Sedangkan pengumpulan data dilakukan dengan berbagai cara dengan menggunakan metode kualitatif, yaitu wawancara mendalam terhadap penyandang tunanetra, baik yang bekerja di sektor formal maupun tidak. Kemudian menggunakan Forum Group Discussion (FGD) dengan pengusaha, pemilik usaha, LSM, perguruan tinggi dan pemerintah.
Hasilnya menunjukkan bahwa 73% responden sudah berhasil mendapatkan pekerjaan di sektor formal dan 27% responden masih belum bisa mendapatkan pekerjaan.
Beberapa sektor yang ditekuni penyandang disabilitas tunanetra antara lain 28% bekerja sebagai guru di bidang pendidikan, 16% bekerja di bidang sosial dan LSM, 16% bekerja di bidang administrasi, 15% bekerja di bidang fisioterapi. , berisi 8 . % di bidang Teknologi Informasi, dan 3% di bidang Keuangan.
Sebagian besar penyedia lapangan kerja masih belum memahami dan tidak mengetahui bahwa penyandang tunanetra dapat bekerja sebaik orang yang bukan penyandang disabilitas.
Salah satunya di bidang teknologi dengan bantuan tools Nonvisual Desktop Access (NVDA). NVDA adalah alat pembaca layar yang membantu penyandang tunanetra melakukan pekerjaannya.
Di sisi lain, aturan yang dibuat pemerintah masih belum dilaksanakan dengan baik. Itulah sebabnya masih banyak penyandang disabilitas yang belum mendapatkan pekerjaan di sektor formal.
Melalui penelitian ini diharapkan pemerintah dan penyedia lapangan kerja memberikan bantuan. Serta menerapkan dan memastikan aturan wajib terkait 1% untuk perusahaan swasta dan 2% untuk instansi.
Selain itu, penyedia lapangan kerja juga diharapkan dapat memfasilitasi penyandang disabilitas dalam melakukan pekerjaannya dan memahami permasalahan terkait penyandang disabilitas.

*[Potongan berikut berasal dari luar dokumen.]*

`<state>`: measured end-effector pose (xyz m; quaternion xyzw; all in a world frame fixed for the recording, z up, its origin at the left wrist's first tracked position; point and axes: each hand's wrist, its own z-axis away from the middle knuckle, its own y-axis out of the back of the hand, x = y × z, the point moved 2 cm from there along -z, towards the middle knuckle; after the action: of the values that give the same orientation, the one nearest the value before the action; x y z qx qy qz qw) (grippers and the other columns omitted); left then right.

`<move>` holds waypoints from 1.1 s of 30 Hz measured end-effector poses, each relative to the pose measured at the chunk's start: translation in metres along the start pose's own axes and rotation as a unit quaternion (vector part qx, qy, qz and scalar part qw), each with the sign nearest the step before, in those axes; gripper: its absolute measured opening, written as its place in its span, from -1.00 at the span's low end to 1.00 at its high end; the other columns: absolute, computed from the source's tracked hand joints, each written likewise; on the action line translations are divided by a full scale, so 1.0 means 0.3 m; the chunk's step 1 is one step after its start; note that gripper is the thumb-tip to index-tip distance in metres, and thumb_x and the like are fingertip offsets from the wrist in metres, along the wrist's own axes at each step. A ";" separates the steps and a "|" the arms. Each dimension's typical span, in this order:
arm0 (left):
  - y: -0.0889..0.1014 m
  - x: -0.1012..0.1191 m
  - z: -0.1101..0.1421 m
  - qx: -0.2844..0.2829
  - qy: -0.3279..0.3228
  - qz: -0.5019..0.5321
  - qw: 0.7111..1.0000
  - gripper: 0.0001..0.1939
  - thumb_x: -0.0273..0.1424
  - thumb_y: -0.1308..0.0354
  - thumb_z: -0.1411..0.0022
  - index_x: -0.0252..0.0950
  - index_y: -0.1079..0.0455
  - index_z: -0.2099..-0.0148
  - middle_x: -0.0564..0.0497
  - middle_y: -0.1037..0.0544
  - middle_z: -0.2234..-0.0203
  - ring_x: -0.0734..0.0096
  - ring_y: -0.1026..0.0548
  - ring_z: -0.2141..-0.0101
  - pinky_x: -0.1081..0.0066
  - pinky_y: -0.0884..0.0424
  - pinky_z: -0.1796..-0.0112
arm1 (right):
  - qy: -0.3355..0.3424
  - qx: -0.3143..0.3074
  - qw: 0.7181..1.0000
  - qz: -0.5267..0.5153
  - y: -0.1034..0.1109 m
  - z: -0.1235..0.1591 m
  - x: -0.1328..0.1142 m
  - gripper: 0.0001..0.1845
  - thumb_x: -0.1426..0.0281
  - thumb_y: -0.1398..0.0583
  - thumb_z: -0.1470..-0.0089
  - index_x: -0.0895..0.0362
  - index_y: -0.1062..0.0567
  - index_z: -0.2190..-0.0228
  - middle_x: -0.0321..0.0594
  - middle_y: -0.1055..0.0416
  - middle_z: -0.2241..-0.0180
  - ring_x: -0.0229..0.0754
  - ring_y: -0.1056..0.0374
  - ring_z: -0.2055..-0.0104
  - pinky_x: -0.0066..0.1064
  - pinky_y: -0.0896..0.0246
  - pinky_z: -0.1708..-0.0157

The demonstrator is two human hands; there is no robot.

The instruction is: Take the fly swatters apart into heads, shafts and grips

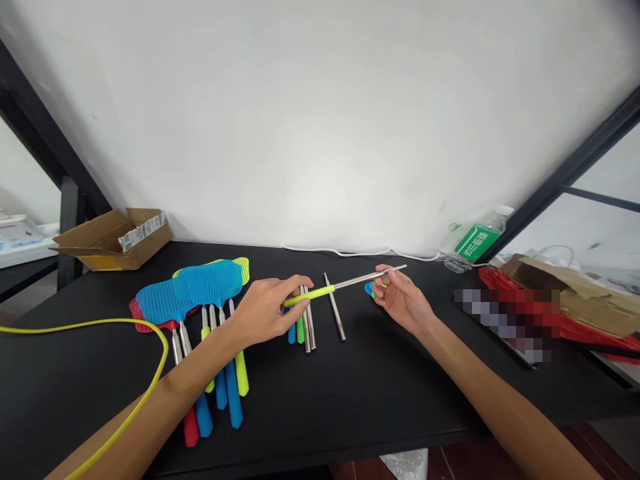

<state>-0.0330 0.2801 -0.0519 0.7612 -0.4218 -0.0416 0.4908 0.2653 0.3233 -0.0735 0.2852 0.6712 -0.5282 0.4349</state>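
Observation:
My left hand [275, 303] is closed round a yellow-green handle [320, 293] with a metal rod [357, 279] running out of it to the right. The fingers of my right hand [397, 297] pinch the rod near its far tip. Beneath my left hand lie metal rods [311, 327], a green handle [301, 330] and a blue handle [291, 335], partly hidden. A single loose rod [335, 307] rests between my hands. A blue mesh piece [369, 288] shows behind my right fingers.
Several fly swatters with blue heads [207, 280] and coloured handles [233, 393] lie at left, partly under my forearm. An opened cardboard box [107, 240] stands behind them. At right are a plastic bottle [475, 240], a pixelated object [505, 327] and red plastic [575, 323]. A yellow cable [167, 347] crosses my left arm.

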 end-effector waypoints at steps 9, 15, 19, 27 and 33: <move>0.068 -0.058 -0.003 0.074 0.087 -0.098 0.989 -0.69 -0.36 0.03 -0.32 -0.27 -0.47 0.01 0.16 -0.34 0.66 0.47 -0.29 0.62 0.43 -0.20 0.48 | 0.048 0.100 0.994 0.015 0.033 -0.021 -0.040 -0.66 0.15 -0.47 0.05 0.09 -0.62 0.30 -0.36 -0.30 0.50 -0.36 -0.18 0.51 -0.51 -0.12 0.55; 0.074 -0.106 -0.009 -0.039 0.208 -0.254 0.944 -0.63 -0.33 0.06 -0.25 -0.20 -0.53 0.05 0.02 -0.51 0.59 0.26 -0.46 0.52 0.39 -0.11 0.53 | 0.043 0.084 0.981 0.169 0.035 -0.024 -0.009 -0.60 0.06 -0.40 -0.03 0.17 -0.62 0.39 -0.40 -0.16 0.63 -0.37 -0.07 0.58 -0.47 0.02 0.58; 0.049 -0.119 -0.003 -0.115 0.215 -0.262 0.934 -0.56 -0.31 0.06 -0.24 -0.19 -0.51 -0.07 -0.04 -0.58 0.52 0.16 -0.52 0.46 0.40 -0.12 0.55 | 0.042 0.063 0.944 0.321 0.038 -0.021 0.010 -0.53 -0.02 -0.30 -0.11 0.18 -0.62 0.32 -0.39 -0.20 0.64 -0.35 -0.07 0.61 -0.43 0.07 0.59; 0.009 -0.129 0.011 -0.152 0.218 -0.210 0.941 -0.40 -0.29 0.10 -0.32 -0.27 -0.30 -0.34 -0.10 -0.62 0.42 0.16 -0.55 0.42 0.41 -0.21 0.51 | 0.053 0.035 0.850 0.522 -0.002 0.003 0.029 -0.55 0.10 -0.27 -0.15 0.09 -0.52 0.02 -0.35 -0.38 0.50 -0.25 -0.20 0.51 -0.36 -0.12 0.45; -0.010 -0.139 0.014 -0.153 0.230 -0.184 0.943 -0.48 -0.27 0.20 -0.41 -0.32 -0.41 -0.22 -0.12 -0.61 0.43 0.19 -0.55 0.42 0.41 -0.19 0.51 | 0.074 -0.006 0.762 0.644 -0.044 0.016 0.067 -0.65 0.28 -0.21 -0.17 0.05 -0.53 0.02 -0.32 -0.49 0.45 -0.20 -0.28 0.48 -0.31 -0.17 0.38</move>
<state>-0.0600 0.3062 -0.0711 0.7301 -0.1385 -0.0193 0.6689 0.2462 0.3134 -0.0855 0.6858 0.3627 -0.0977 0.6234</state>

“Meski masih minim, sebaiknya perusahaan menggandeng LSM, khususnya yayasan yang peduli terhadap penyandang disabilitas dan masalah ketenagakerjaan, untuk memberikan mereka inspirasi dari generasi muda serta memberikan kebebasan kepada anak-anak untuk melakukan apa yang mereka inginkan,” pungkas Yossa.